⟨

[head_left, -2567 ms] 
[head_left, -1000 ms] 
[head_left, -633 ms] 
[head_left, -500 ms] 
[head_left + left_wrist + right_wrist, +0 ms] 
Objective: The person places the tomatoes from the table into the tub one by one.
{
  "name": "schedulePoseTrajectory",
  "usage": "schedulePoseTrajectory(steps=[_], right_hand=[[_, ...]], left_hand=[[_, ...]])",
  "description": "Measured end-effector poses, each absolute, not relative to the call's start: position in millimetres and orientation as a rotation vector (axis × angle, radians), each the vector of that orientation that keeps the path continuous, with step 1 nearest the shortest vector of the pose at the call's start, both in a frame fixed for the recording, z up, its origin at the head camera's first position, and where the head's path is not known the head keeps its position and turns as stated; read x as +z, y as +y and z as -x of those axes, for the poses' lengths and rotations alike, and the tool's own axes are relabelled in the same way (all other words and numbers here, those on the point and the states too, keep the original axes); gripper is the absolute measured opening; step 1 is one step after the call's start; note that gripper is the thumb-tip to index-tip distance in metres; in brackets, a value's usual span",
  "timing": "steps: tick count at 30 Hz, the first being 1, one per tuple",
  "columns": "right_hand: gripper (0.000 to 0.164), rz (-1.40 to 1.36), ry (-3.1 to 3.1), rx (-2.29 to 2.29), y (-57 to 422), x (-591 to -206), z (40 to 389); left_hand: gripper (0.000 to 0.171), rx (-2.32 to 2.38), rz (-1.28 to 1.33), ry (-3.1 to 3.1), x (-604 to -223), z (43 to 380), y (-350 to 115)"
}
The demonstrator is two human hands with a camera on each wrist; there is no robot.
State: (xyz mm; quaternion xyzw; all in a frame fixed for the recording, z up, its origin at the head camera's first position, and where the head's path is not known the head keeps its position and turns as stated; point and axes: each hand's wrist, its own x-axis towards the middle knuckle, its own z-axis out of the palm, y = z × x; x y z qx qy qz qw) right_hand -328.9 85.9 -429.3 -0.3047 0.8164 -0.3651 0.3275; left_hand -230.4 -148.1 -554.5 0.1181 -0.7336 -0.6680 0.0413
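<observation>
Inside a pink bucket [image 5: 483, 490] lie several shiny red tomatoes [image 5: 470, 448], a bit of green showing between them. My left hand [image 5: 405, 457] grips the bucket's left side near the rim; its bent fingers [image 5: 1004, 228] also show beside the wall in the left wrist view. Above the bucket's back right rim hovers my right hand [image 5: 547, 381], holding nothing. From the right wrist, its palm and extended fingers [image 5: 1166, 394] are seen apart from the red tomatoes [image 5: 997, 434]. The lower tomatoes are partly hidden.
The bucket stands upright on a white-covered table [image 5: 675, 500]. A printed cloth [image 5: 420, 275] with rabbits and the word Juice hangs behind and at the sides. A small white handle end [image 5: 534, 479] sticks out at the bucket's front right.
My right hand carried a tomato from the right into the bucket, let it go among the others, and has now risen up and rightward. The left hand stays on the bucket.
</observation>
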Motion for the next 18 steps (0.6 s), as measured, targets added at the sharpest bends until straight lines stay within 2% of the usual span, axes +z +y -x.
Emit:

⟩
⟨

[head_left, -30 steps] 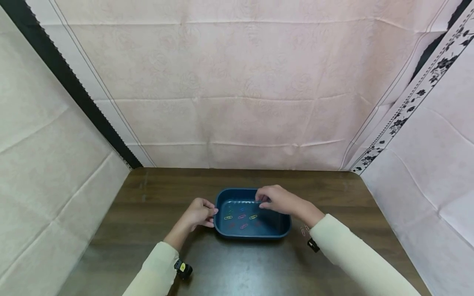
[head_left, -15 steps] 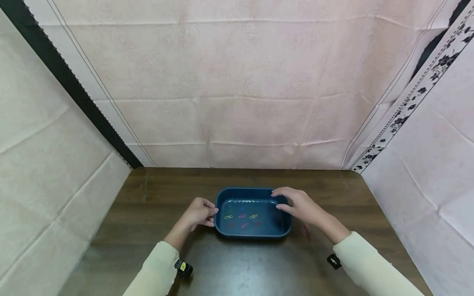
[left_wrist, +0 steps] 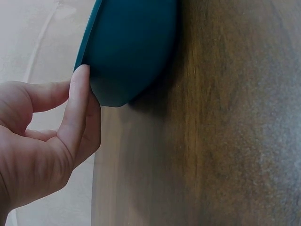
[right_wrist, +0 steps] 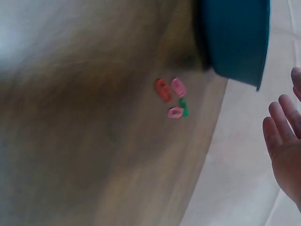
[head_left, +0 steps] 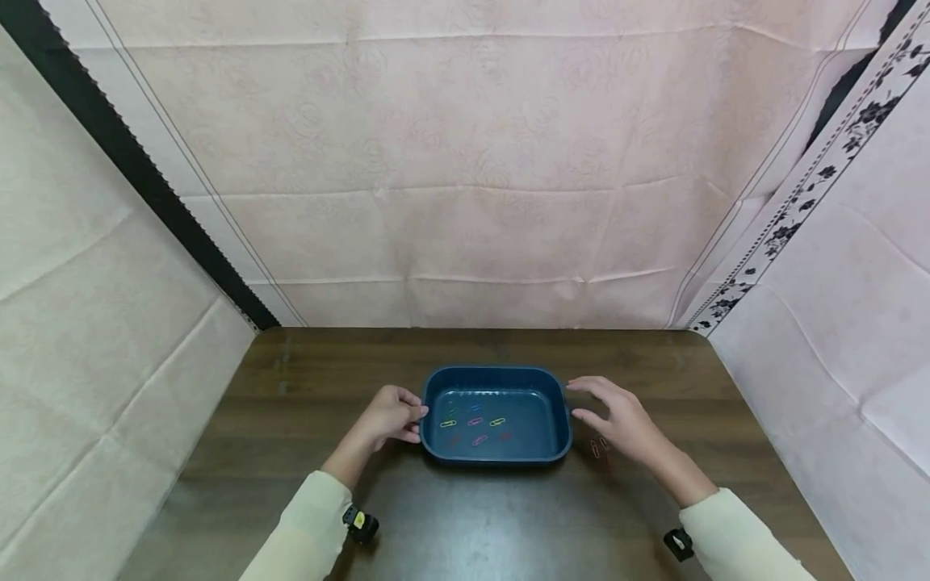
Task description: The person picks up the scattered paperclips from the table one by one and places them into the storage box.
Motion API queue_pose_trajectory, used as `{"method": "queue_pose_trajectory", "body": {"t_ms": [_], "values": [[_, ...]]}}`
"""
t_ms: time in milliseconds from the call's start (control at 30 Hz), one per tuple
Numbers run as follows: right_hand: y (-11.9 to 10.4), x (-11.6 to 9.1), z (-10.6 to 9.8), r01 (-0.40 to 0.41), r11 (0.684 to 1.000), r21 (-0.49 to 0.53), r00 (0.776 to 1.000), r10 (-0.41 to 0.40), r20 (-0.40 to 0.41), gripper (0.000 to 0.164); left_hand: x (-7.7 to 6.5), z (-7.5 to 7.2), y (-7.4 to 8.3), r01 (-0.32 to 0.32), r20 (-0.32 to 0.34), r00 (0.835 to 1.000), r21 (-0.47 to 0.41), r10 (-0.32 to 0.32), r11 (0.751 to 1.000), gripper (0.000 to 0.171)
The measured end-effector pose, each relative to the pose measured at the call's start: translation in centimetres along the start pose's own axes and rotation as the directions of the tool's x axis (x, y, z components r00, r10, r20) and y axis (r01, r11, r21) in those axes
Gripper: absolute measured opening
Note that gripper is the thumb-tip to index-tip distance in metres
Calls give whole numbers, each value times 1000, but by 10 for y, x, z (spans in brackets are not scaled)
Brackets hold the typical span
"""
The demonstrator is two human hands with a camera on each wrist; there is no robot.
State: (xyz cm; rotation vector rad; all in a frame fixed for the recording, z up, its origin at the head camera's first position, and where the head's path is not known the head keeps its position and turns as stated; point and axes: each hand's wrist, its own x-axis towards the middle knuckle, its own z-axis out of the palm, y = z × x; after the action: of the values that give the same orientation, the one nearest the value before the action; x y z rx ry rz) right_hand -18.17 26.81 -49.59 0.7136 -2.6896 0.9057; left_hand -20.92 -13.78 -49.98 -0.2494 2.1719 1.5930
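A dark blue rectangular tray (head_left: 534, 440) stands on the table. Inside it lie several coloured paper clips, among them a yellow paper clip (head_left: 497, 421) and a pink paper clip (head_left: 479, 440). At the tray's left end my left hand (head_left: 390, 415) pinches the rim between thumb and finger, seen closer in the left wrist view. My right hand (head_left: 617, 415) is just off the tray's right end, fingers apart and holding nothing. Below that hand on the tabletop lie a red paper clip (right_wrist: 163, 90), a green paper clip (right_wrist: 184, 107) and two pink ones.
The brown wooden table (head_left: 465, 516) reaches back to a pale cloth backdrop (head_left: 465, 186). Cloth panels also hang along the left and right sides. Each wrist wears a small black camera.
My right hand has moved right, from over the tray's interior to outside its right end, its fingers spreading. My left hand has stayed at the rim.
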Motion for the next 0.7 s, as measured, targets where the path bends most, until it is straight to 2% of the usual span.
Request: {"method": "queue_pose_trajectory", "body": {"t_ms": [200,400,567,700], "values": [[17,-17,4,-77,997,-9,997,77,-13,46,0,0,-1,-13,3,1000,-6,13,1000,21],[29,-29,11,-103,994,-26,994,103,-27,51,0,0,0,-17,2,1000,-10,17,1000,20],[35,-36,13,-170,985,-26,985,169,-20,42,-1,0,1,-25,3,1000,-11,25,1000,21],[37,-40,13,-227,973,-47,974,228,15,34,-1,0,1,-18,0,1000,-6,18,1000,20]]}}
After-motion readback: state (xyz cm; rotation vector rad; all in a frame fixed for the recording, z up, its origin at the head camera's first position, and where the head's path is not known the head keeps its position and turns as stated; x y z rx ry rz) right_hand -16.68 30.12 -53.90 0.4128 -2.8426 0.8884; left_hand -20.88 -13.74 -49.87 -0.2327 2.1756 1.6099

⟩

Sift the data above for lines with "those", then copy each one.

  "description": "Measured end-effector poses, each absolute, not relative to the call's start: position in millimetres and orientation as a rotation vector (axis × angle, radians), each the vector of that orientation that keeps the path continuous, with step 1 nearest the shortest vector of the pose at the call's start, both in a frame fixed for the recording, z up, its origin at the head camera's first position, and where the head's path is not known the head keeps its position and turns as stated; read x as +z, y as +y and z as -x of those axes, for the poses' lengths and rotations alike, and the tool's own axes are relabelled in the same way (all other words and numbers here, those on the point and the states too, keep the original axes); gripper is the absolute measured opening; step 1 is one step after the call's start; note that gripper is the thumb-tip to index-tip distance in metres; in brackets, a value's usual span",
The measured end-effector pose, each relative to the pose measured at the call's start: translation in centimetres along the start pose's own axes and rotation as the directions of the tool's x axis (x, y, z components r00, r10, r20) and y axis (r01, r11, r21) in those axes

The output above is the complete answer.